Davalı … vekili, taraf markları arasında 6769 sayılı SMK’nın 6/1 maddesi anlamında benzerlik bulunmadığını, aynı Kanunun 6/5 maddesindeki koşulların oluşmadığını ve kötüniyet iddialarının ispatlanmadığını müvekkili Kurum kararının usul ve yasaya uygun bulunduğunu savunarak davanın reddini istemiştir.
Diğer davalı davaya cevap vermemiştir.

İLK DERECE MAHKEMESİ KARARININ ÖZETİ: Mahkemece, taraf marka işaretleri arasında benzerlik bulunmadığı gibi kapsadıkları emtia sınıfının da farklı olduğundan taraf markaları arasında SMK’nın 6/1 maddesi uyarınca iltibas ihtimali bulunmadığı, SMK’nın 6/5 maddesindeki koşulların oluştuğunun ispat edilemediği, taraf marka işaretleri arasında benzerlik bulunmadığından tanınmışlığın sonuca etkili olmadığı davalı şirketin kötü niyetli bulunmadığı gerekçesiyle davanın reddine karar verilmişrr.

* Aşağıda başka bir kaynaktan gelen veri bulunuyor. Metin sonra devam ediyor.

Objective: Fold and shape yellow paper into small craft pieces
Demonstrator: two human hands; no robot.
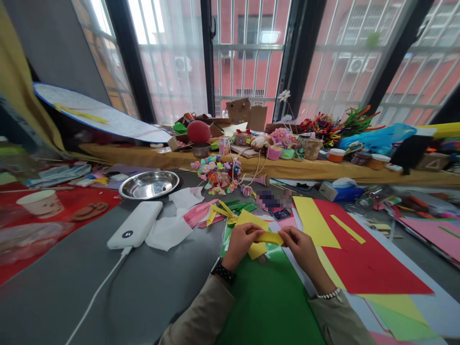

İLERİ SÜRÜLEN İSTİNAF SEBEPLERİ : Davacı vekili, mahkemece bilirkişi raporuna karşı yaptıkları itirazlarının değerlendirilmediğini, dava konusu markanın kapsadığı 32. Sınıf emtia ile itirazlarına mesnet marka kapsamlarında 33. Sınıfta yer alan alkollü içecekler emtiasının ilişkili bulunduğunu, taraf marka işaretlerinin ayırt edilemeyecek derecede benzer olduğunu, taraf markları arasında iltibas tehlikesinin bulunduğunu, müvekkilinin “…” ibareli markalarının tanınmış olup tescilli olduğu malların ötesinde bilinirliğinin bulunduğunu ve refleks halinde hatırlandığını, müvekkili ile aynı sektörde faaliyet gösteren davalının müvekkilinin markalarından haberdar olduğunu , müvekkilinin markalarının tanınmışlığından faydalanmak niyetinde bulunduğunu ileri sürerek ilk derece mahkemesi kararının kaldırılmasını istemiştir.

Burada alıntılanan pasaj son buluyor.